Problem details: Omit the pictures and return every entry exactly as written.

Given entries Start Marker

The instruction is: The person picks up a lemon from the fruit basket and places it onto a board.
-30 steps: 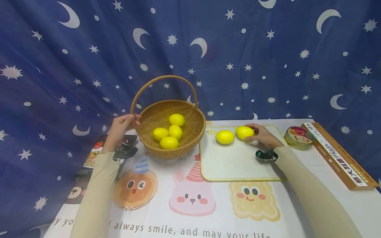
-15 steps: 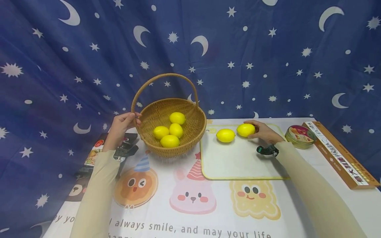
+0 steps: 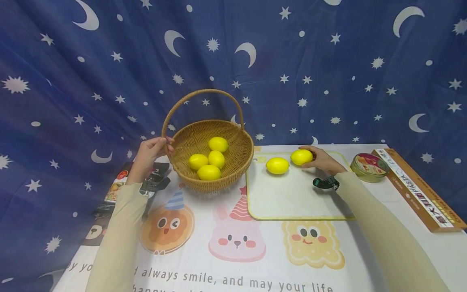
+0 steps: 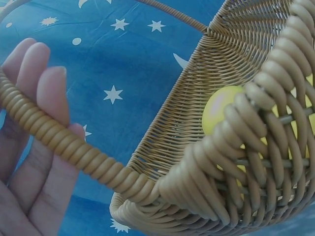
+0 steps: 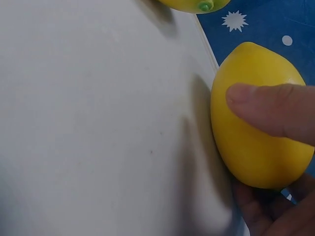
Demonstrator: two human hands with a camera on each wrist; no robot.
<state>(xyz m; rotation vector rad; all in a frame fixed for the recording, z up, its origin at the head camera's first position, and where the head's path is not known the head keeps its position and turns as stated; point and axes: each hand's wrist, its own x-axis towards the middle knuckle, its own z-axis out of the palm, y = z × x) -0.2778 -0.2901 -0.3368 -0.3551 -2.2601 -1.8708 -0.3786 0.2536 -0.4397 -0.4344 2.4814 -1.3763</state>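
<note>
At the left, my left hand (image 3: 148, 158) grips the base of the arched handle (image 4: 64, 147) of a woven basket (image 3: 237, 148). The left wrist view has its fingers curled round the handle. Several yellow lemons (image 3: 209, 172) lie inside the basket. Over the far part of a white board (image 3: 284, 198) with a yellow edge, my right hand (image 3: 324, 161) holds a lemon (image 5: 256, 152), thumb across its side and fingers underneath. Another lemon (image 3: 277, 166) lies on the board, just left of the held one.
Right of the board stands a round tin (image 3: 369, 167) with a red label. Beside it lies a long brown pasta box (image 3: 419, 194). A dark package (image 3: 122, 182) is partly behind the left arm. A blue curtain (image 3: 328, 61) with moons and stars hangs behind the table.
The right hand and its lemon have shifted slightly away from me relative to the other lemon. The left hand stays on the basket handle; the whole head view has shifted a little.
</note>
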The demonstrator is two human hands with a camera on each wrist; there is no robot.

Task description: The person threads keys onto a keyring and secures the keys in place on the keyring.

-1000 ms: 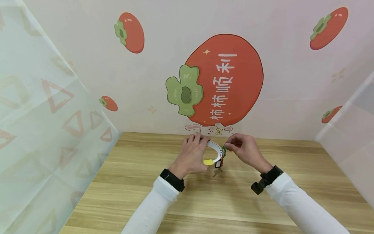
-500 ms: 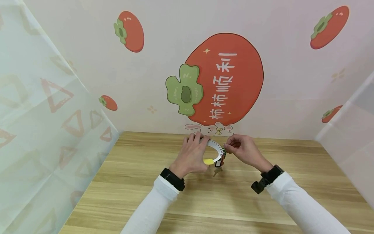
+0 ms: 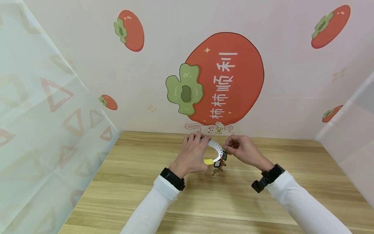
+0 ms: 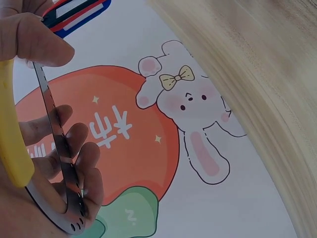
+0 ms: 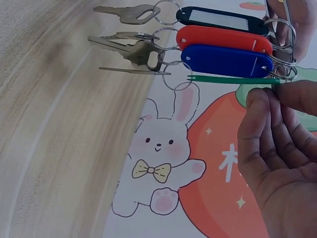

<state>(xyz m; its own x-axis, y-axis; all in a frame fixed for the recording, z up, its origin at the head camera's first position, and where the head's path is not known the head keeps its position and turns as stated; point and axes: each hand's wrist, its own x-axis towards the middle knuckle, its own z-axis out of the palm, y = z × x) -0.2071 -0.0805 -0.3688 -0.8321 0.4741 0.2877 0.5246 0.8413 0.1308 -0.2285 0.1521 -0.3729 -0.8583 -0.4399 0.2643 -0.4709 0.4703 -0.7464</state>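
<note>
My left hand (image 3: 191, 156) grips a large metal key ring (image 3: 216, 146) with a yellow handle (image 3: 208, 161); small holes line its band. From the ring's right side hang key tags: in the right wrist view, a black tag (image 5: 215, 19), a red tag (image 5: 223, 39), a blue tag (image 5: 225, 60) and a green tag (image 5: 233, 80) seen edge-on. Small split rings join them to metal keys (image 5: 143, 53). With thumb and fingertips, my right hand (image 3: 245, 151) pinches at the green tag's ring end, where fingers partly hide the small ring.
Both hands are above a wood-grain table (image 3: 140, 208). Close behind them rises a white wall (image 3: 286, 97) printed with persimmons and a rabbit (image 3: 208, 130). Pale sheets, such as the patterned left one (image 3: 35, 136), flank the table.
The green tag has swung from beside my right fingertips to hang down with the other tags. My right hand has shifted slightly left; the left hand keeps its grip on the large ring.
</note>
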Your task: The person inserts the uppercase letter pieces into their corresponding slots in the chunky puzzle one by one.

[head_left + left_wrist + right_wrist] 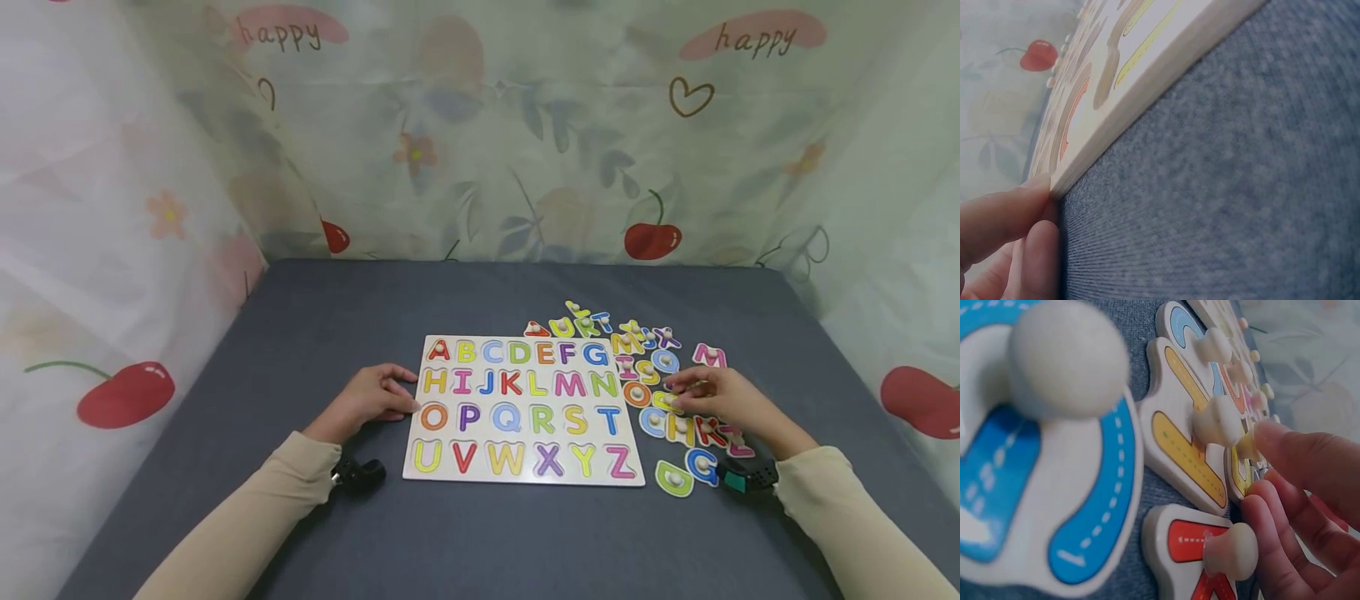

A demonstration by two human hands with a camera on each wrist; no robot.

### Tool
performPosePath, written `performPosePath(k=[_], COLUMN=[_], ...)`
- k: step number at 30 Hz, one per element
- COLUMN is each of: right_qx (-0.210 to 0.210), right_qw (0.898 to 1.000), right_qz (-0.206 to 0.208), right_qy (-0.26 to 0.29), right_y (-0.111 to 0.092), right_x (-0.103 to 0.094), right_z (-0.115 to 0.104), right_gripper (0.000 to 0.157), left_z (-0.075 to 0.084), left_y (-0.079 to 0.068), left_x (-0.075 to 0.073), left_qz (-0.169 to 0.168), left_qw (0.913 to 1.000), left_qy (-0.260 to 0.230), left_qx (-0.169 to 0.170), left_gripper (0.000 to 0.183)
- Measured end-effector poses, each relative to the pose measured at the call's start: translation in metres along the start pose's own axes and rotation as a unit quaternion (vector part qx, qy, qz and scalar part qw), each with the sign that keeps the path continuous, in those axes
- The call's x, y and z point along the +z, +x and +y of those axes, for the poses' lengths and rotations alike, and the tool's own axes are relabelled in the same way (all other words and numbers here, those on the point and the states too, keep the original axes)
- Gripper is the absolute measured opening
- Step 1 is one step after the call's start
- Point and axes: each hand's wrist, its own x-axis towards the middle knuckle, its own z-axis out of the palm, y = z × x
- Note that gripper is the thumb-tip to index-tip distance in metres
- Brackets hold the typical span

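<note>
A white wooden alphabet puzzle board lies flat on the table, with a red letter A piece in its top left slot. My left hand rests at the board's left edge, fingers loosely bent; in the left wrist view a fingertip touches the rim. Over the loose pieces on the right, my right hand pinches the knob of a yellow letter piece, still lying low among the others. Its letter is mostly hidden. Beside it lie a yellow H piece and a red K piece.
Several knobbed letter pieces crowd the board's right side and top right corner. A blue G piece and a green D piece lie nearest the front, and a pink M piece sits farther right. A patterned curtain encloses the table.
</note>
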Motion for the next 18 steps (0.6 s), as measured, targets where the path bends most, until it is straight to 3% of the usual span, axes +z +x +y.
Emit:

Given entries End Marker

Solution to the problem:
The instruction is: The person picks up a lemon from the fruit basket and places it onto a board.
-30 steps: 
-15 steps: 
+0 steps: 
+0 steps: 
+0 steps: 
Demonstrator: two human hands with a camera on each wrist; no robot.
<state>(xyz m; rotation vector rad; all in a frame fixed for the recording, z up, its origin at the head camera's first position, and where the head's path is not known the head keeps its position and turns as stated; point and axes: each hand's wrist, its own x-axis towards the middle knuckle, its own z-axis out of the palm, y = z × x) -0.2778 -0.2901 -0.3368 -0.3551 -2.2601 -1.8708 -0.3786 0.2536 -0.4397 -0.4344 2.4814 -1.3763</state>
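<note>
At the left, my left hand (image 3: 148, 158) grips the base of the arched handle (image 4: 64, 147) of a woven basket (image 3: 237, 148). The left wrist view has its fingers curled round the handle. Several yellow lemons (image 3: 209, 172) lie inside the basket. Over the far part of a white board (image 3: 284, 198) with a yellow edge, my right hand (image 3: 324, 161) holds a lemon (image 5: 256, 152), thumb across its side and fingers underneath. Another lemon (image 3: 277, 166) lies on the board, just left of the held one.
Right of the board stands a round tin (image 3: 369, 167) with a red label. Beside it lies a long brown pasta box (image 3: 419, 194). A dark package (image 3: 122, 182) is partly behind the left arm. A blue curtain (image 3: 328, 61) with moons and stars hangs behind the table.
The right hand and its lemon have shifted slightly away from me relative to the other lemon. The left hand stays on the basket handle; the whole head view has shifted a little.
</note>
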The demonstrator is two human hands with a camera on each wrist; there is no robot.

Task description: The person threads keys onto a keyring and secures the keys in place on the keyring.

-1000 ms: 
-500 ms: 
+0 ms: 
+0 ms: 
+0 ms: 

<state>(xyz m; its own x-axis, y-axis; all in a frame fixed for the recording, z up, its origin at the head camera's first position, and where the head's path is not known the head keeps its position and turns as stated; point and axes: each hand's wrist, its own x-axis towards the middle knuckle, its own z-axis out of the palm, y = z × x) -0.2071 -0.0805 -0.3688 -0.8321 0.4741 0.2877 0.5246 0.8413 0.1308 -0.2285 0.1521 -0.3729 -0.8583 -0.4399 0.2643 -0.4709 0.4703 -0.7464</state>
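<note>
My left hand (image 3: 191, 156) grips a large metal key ring (image 3: 216, 146) with a yellow handle (image 3: 208, 161); small holes line its band. From the ring's right side hang key tags: in the right wrist view, a black tag (image 5: 215, 19), a red tag (image 5: 223, 39), a blue tag (image 5: 225, 60) and a green tag (image 5: 233, 80) seen edge-on. Small split rings join them to metal keys (image 5: 143, 53). With thumb and fingertips, my right hand (image 3: 245, 151) pinches at the green tag's ring end, where fingers partly hide the small ring.
Both hands are above a wood-grain table (image 3: 140, 208). Close behind them rises a white wall (image 3: 286, 97) printed with persimmons and a rabbit (image 3: 208, 130). Pale sheets, such as the patterned left one (image 3: 35, 136), flank the table.
The green tag has swung from beside my right fingertips to hang down with the other tags. My right hand has shifted slightly left; the left hand keeps its grip on the large ring.
</note>
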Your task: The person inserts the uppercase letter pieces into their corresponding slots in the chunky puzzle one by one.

[head_left + left_wrist + right_wrist] 

A demonstration by two human hands with a camera on each wrist; no robot.

### Tool
performPosePath, written `performPosePath(k=[_], COLUMN=[_], ...)`
- k: step number at 30 Hz, one per element
- COLUMN is each of: right_qx (-0.210 to 0.210), right_qw (0.898 to 1.000), right_qz (-0.206 to 0.208), right_qy (-0.26 to 0.29), right_y (-0.111 to 0.092), right_x (-0.103 to 0.094), right_z (-0.115 to 0.104), right_gripper (0.000 to 0.157), left_z (-0.075 to 0.084), left_y (-0.079 to 0.068), left_x (-0.075 to 0.073), left_qz (-0.169 to 0.168), left_qw (0.913 to 1.000), left_qy (-0.260 to 0.230), left_qx (-0.169 to 0.170), left_gripper (0.000 to 0.183)
- Measured end-effector poses, each relative to the pose measured at the call's start: translation in metres along the start pose's own axes and rotation as a unit quaternion (vector part qx, qy, qz and scalar part qw), each with the sign that keeps the path continuous, in those axes
- The call's x, y and z point along the +z, +x and +y of those axes, for the poses' lengths and rotations alike, and the tool's own axes are relabelled in the same way (all other words and numbers here, those on the point and the states too, keep the original axes)
- Gripper is the absolute measured opening
- Step 1 is one step after the call's start
- Point and axes: each hand's wrist, its own x-axis towards the middle knuckle, its own z-axis out of the palm, y = z × x
- Note that gripper is the thumb-tip to index-tip distance in metres
- Brackets hold the typical span

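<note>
A white wooden alphabet puzzle board lies flat on the table, with a red letter A piece in its top left slot. My left hand rests at the board's left edge, fingers loosely bent; in the left wrist view a fingertip touches the rim. Over the loose pieces on the right, my right hand pinches the knob of a yellow letter piece, still lying low among the others. Its letter is mostly hidden. Beside it lie a yellow H piece and a red K piece.
Several knobbed letter pieces crowd the board's right side and top right corner. A blue G piece and a green D piece lie nearest the front, and a pink M piece sits farther right. A patterned curtain encloses the table.
</note>
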Motion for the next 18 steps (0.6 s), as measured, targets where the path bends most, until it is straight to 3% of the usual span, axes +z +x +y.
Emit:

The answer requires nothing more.